Senior North Korea envoy heads to US as meeting planning continues
US President Donald Trump says planning for his proposed meeting next month with Kim Jong-un are going ahead as a senior North Korean official is en route to New York for planning talks.
“We have put a great team together for our talks with North Korea,” Mr Trump said in a Twitter post on Tuesday.
“Meetings are currently taking place concerning Summit, and more. Kim Young (sic) Chol, the Vice Chairman of North Korea, heading now to New York. Solid response to my letter, thank you!”
We have put a great team together for our talks with North Korea. Meetings are currently taking place concerning Summit, and more. Kim Young Chol, the Vice Chairman of North Korea, heading now to New York. Solid response to my letter, thank you!
— Donald J. Trump (@realDonaldTrump) May 29, 2018
Kim Yong Chol, vice chairman of the ruling Workers’ Party’s Central Committee and formerly head of a top North Korean military intelligence agency, will meet with Secretary of State Pompeo later this week, White House spokeswoman Sarah Huckabee Sanders said.

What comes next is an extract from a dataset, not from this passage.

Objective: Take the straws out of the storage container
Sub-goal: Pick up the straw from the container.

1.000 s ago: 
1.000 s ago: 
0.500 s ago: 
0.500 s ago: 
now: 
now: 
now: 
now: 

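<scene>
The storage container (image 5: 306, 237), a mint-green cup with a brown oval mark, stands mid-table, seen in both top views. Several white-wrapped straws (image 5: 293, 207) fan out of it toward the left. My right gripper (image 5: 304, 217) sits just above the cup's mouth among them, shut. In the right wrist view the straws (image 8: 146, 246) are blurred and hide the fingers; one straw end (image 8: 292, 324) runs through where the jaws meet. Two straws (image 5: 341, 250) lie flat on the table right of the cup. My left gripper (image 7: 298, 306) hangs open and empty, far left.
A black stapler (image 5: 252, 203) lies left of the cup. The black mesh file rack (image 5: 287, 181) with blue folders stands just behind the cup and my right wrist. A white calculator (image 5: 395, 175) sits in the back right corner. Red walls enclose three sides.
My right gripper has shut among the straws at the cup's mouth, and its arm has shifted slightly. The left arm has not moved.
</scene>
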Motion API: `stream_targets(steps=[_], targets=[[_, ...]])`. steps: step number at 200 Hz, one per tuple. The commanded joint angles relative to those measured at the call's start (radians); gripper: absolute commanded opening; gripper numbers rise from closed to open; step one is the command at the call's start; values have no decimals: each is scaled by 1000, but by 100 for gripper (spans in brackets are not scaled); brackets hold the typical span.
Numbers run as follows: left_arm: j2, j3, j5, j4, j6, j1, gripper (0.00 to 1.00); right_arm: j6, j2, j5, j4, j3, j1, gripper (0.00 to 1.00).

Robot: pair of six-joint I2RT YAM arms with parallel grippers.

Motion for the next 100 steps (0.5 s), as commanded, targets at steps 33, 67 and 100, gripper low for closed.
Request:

“The United States continues to actively prepare for President Trump’s expected summit with leader Kim in Singapore,” she said.
The North Korean envoy was travelling to the US after speaking to Chinese officials in Beijing, South Korea’s Yonhap news agency said.
The talks show that planning for the unprecedented summit, initially scheduled for June 12, is moving ahead after Mr Trump called it off last week in a letter to the North’s leader, Mr Kim.
A day later, Mr Trump, who frequently exchanged insults and threats with Mr Kim before they began talking about a summit, said he had reconsidered and officials from both countries were meeting to work out details.
Kim Yong-chol co-ordinated the North Korean leader’s two meetings with Mr Pompeo in April and May.
This week’s talks and meetings on the border between North and South Korea are aimed at determining whether North Korea is prepared to make sufficient commitments toward getting rid of its nuclear weapons, a US official said.
Kim Jong-un has sent favourable signals in recent days and Mr Trump’s aides will soon assess whether he is willing to take serious steps before making a final decision on whether to go ahead with the summit, the official said, speaking on condition of anonymity.
Kellyanne Conway, a top adviser to Mr Trump, told Fox News a summit might not take place on the date originally set, but perhaps might go ahead shortly after.
Mr Kim and South Korean President Moon Jae-in held a surprise meeting on Saturday at the border village of Panmunjom, during which they agreed the North Korea-US summit must be held.
On Sunday, the US State Department said American and North Korean officials had met at Panmunjom and the White House’s Sanders said a US delegation was meeting with a North Korean delegation in the demilitarised zone between the two Koreas.
Mr Kim’s de facto chief of staff, Kim Chang-son, meanwhile, flew to Singapore, the scheduled site of the meeting, via Beijing late on Monday, Japanese public broadcaster NHK reported.
At the same time, a “pre-advance” US team was in Singapore to meet the North Koreans and the White House announced on Tuesday that Mr Trump would meet with Japanese Prime Minister Shinzo Abe on June 7.